These two diagrams, the one provided by the students to be evaluated and the one provided by the teachers for references, are provided in the form of PNG images. Therefore, to carry out the evaluation, first the symbol Detection Model is applied on each image obtaining a list of detected symbols. Also, when a detected symbol includes a letter and/or number (e.g. a document), they are recognized using the open source Tesseract Optical Character Recognition (OCR) Engine [25, 28]. As a result, two lists are obtained (one for the students’ image and another for teacher’s) that for each detected symbol includes: the symbol class, its relative position in the diagram and the OCR string with the corresponding letters and numbers.

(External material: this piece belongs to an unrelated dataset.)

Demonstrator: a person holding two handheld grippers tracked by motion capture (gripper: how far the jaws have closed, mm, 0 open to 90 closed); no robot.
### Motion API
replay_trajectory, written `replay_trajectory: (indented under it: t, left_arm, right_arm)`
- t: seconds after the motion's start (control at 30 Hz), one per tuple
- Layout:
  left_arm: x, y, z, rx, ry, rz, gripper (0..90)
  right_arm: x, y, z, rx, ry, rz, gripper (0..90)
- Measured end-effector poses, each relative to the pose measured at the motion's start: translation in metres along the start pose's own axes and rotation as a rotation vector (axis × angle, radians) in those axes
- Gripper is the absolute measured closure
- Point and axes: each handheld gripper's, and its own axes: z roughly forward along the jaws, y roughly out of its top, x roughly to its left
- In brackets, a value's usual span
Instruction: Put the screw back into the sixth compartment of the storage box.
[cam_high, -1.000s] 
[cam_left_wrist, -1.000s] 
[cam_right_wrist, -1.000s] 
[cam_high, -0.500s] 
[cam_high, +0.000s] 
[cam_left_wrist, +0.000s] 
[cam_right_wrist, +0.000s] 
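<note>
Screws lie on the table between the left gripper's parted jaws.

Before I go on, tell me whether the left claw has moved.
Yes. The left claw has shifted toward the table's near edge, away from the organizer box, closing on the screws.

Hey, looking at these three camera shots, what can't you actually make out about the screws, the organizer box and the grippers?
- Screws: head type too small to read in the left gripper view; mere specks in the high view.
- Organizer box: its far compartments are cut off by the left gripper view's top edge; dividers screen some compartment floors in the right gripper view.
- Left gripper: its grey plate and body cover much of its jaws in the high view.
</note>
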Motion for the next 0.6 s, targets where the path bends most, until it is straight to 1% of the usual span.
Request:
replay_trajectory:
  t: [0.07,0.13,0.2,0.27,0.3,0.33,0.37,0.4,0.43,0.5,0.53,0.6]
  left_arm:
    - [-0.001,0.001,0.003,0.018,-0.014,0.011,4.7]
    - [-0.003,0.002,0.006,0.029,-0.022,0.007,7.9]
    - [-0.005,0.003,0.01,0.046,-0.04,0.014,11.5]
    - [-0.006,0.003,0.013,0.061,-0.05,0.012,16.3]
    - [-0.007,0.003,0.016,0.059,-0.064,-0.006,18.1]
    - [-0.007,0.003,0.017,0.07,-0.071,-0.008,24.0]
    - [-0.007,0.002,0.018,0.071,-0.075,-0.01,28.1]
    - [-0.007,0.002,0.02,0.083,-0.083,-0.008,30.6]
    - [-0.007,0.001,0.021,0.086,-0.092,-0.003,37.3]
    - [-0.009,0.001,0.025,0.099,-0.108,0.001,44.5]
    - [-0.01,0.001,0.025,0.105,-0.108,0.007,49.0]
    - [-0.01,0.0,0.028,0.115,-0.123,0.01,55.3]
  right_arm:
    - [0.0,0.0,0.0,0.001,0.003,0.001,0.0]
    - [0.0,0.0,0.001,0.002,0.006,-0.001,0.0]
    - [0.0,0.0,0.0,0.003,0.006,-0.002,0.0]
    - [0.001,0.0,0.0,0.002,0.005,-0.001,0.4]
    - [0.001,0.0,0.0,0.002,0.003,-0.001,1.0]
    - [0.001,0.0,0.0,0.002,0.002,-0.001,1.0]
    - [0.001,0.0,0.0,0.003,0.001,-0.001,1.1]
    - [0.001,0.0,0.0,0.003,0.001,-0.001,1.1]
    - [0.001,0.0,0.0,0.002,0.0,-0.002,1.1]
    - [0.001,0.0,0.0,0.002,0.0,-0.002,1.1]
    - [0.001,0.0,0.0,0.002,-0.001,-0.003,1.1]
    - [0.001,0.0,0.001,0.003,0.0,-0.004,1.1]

When the lists are available, they are processed by comparing them using an ad-hoc algorithm. For each the students’ symbol the following rules are analyzed:

  • If there is a match in the teacher’s list where a symbol has the same class, relative position and OCR string, then the students’ symbol is marked as correct.

  • If there is a match in the teacher’s list where a symbol has the same class and relative position but different OCR string, then the students’ symbol is marked as mistake in symbol text.

  • If there is a match in the teacher’s list where a symbol has the same class and OCR string but different relative position, then the students’ symbol is marked as mistake in symbol location.

  • If there is a match in the teacher’s list where a symbol has different class but the same relative position and OCR string, then the students’ symbol is marked as mistake in symbol class.

  • If there is not a match in the teacher’s list, then the students’ symbol is marked as mistake of over indicated symbol.

Finally, when the all the entries in the students’ list are processed, if there is a teacher’s symbol that has not been matched, then this teacher’s symbol is marked as mistake of missing symbol.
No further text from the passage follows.